▶ [Working data]
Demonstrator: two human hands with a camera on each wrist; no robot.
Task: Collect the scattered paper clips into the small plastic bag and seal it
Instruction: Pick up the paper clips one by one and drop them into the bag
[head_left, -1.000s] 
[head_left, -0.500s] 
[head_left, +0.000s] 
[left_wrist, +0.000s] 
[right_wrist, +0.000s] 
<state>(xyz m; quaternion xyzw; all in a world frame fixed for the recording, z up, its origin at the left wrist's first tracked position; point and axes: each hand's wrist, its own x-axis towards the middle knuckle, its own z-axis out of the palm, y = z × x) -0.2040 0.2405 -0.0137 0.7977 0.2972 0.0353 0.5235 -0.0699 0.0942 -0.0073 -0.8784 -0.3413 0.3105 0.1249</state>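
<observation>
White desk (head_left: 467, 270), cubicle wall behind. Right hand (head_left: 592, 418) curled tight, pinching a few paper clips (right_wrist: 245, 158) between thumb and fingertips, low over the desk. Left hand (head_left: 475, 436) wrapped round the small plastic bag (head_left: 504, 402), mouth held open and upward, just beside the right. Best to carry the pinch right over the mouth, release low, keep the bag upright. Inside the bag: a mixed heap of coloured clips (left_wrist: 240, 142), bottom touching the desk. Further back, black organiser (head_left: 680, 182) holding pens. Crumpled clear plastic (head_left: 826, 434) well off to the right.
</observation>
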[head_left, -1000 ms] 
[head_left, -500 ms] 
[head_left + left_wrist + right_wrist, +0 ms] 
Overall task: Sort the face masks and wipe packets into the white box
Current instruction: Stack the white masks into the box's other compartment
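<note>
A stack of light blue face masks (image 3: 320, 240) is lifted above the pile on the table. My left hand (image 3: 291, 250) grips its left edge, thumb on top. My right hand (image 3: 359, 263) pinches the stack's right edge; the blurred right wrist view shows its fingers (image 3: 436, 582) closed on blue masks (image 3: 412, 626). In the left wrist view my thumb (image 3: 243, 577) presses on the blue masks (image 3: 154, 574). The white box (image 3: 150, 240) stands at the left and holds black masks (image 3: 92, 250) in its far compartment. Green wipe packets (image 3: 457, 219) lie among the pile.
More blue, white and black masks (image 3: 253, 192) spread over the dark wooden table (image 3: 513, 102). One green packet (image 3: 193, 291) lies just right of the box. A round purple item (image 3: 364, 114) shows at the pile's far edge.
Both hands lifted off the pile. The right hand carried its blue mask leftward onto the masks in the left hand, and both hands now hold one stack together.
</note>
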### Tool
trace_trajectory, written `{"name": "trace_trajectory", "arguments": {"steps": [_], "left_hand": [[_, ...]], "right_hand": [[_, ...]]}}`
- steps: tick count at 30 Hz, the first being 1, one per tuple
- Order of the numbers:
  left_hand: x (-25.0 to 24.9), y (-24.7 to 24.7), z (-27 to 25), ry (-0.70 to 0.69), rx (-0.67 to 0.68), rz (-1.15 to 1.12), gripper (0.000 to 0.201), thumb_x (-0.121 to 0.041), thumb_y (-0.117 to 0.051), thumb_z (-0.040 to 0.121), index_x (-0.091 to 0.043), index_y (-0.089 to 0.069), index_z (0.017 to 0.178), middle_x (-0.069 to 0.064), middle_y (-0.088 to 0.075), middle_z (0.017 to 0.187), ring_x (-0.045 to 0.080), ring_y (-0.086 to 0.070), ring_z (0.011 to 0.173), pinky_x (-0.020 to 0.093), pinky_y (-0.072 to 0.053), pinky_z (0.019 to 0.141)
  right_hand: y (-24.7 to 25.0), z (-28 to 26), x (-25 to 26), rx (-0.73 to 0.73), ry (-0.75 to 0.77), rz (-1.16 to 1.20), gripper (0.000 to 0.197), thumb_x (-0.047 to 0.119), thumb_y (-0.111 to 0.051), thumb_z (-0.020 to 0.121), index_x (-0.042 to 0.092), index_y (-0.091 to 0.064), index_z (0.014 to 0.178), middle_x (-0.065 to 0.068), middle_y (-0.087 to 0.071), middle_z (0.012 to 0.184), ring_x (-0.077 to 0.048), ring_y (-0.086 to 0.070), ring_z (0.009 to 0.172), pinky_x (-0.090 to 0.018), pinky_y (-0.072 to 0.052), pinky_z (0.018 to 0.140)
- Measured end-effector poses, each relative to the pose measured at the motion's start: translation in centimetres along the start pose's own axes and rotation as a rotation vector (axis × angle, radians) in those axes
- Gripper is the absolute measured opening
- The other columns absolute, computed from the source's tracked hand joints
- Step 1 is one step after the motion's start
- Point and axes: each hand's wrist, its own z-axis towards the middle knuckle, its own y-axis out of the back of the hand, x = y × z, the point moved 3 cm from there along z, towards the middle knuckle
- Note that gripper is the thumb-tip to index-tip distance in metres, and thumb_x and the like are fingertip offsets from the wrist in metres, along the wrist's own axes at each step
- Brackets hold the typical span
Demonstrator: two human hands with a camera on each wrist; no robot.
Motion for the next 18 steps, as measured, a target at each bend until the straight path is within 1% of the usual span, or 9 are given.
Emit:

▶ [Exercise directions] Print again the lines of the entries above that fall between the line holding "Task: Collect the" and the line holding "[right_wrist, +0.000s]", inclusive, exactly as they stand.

▶ [Solved problem]
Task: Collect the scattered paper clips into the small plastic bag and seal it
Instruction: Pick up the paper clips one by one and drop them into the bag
[head_left, -1.000s] 
[head_left, -0.500s] 
[head_left, +0.000s] 
[left_wrist, +0.000s] 
[right_wrist, +0.000s] 

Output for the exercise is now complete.